Warning after 'too warm' weather

HAS Huddersfield's weather changed for ever?

That's the point being raised by local meteorologist Paul Stevens after yet another record-breaking month.

Temperatures in April were the warmest on record for the past 300 years.

And that followed other records over the past 12 months, as the town became sunnier and warmer.

Mr Stevens, of Salendine Nook, said: "All I hear when I talk to the people who live in Huddersfield these days is 'hasn't the weather changed?'

"They say: 'The seasons aren't the same any more; it's too warm for this time of year'.

"They remember when the snow would be at the top of walls for days."

He added: "Some of our older residents will remember the 1947 and 1963 winters and the younger ones the 1979 winter. These were much colder than the long-term average temperatures.

"There were persistent north and east winds and frequent snows as high pressure settled on the North-East of the UK for weeks on end.

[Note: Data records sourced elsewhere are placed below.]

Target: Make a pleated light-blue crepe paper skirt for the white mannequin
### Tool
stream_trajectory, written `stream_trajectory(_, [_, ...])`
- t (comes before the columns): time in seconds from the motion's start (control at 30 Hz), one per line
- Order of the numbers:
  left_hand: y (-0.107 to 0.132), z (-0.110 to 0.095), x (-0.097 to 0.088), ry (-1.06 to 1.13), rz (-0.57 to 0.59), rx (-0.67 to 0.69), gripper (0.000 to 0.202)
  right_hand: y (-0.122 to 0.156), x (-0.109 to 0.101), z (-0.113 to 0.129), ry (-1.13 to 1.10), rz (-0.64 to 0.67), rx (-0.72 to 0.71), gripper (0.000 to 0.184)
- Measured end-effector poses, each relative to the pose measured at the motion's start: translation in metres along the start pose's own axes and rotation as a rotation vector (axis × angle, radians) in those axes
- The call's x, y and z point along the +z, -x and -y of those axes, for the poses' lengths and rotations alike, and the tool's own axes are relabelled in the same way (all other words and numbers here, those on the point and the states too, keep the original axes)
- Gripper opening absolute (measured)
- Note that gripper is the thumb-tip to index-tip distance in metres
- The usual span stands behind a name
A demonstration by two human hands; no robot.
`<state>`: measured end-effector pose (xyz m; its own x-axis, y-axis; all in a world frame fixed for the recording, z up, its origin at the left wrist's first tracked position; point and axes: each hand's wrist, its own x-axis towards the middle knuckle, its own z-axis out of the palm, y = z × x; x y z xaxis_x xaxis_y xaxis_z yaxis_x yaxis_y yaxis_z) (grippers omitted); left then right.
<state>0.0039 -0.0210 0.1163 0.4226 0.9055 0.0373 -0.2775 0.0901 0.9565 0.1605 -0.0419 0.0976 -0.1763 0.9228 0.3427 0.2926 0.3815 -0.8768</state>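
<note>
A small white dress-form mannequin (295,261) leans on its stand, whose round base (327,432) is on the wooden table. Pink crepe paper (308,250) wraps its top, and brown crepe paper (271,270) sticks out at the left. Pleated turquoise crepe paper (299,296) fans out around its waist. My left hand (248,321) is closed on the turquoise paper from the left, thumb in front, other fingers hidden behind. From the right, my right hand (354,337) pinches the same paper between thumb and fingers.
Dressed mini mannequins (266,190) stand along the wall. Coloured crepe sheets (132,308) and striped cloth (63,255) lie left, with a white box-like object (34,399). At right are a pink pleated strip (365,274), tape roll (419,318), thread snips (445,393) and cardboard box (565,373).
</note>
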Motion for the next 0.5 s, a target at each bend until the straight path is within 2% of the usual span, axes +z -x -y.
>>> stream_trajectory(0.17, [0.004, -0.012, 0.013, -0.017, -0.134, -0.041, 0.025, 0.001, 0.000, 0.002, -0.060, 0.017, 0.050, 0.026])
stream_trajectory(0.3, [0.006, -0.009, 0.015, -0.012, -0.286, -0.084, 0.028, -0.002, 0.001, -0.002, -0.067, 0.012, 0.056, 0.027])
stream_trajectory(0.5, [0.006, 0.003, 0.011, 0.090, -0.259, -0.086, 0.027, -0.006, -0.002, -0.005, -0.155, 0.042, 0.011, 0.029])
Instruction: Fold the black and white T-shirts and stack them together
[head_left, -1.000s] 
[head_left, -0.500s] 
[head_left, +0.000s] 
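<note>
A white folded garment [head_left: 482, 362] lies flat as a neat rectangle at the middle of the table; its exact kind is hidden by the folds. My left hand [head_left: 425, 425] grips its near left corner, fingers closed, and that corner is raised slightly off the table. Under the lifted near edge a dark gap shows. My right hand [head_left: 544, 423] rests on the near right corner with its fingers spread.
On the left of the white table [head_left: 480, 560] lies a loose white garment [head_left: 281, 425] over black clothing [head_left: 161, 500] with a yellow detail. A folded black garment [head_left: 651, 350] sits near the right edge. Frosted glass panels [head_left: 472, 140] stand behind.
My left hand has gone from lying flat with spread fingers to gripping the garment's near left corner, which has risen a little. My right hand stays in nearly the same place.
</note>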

"The 1947 was the snowiest winter of the last century. It snowed in May during the 1979 winter and frosts stayed for eight weeks in 1963.

"But in the last 20 years most of us barely remember a full week of snow. There have been only a few.

"So has the weather - or, more importantly, the climate - changed as the global forcing of temperature upwards picks up pace?.

"The Met Office announced only last week that the 12 months to the end of March this year was the warmest period since records began over 300 years ago.

"Every month recorded above-average temperatures and Huddersfield was no exception."

"Last month was the warmest April on record for England, at an average 11.3°C (53°F) when it should have been nearer 8.2°C (46°F).

"In Huddersfield the temperature average for April was 10.9°C (52°F). This is 3.5°C (38°F) above our long-term average.

"From the charts it is very clear just how warm some of the days were.

"This represents late spring temperatures in midwinter and early summer temperatures in early spring."

Mr Stevens said last month was also the driest April on record, with only 2mm of rain against an average 55mm.

He added: "Climate change is a fact of life. It's happening and we are beginning to experience the effects.

"No single weather event can be put down specifically to climate change. The weather was always been extreme at times before the Industrial Revolution. "

"What is interesting is the trend of extremes or variances from what we know as the 'normal weather'"' for the slopes of Pennines. The worrying point for me personally when I review the evidence from my own records is what was 'normal' a few years ago is not normal any more.

"The weather and its seasonal patterns seem to be slowly changing.

"We use the word normal - but what is normal?

"Some scientists still say that with the weather and climate there is no normal, just variability and that is normal

"That is true, but in the tens of thousands of years since the last Ice Age climate changes have taken equally long - not decades.

"So when you review yet another set of extremes for the last winter and spring in Huddersfield, maybe it's time to think what you can do individually to help reduce your carbon footprint and other emissions that are forcing up the Pennine temperature," said Mr Stevens.

* The wettest August on record was in 2005, when Milnsbridge was badly hit by floods

* The warmest September night ever recorded was in 2006

* The warmest October ever recorded was also in 2006

* Severe gales followed in January

* The 2006/07 winter was the third warmest on record

* Last month was the driest April in records going back nearly 100 years. It was also the warmest.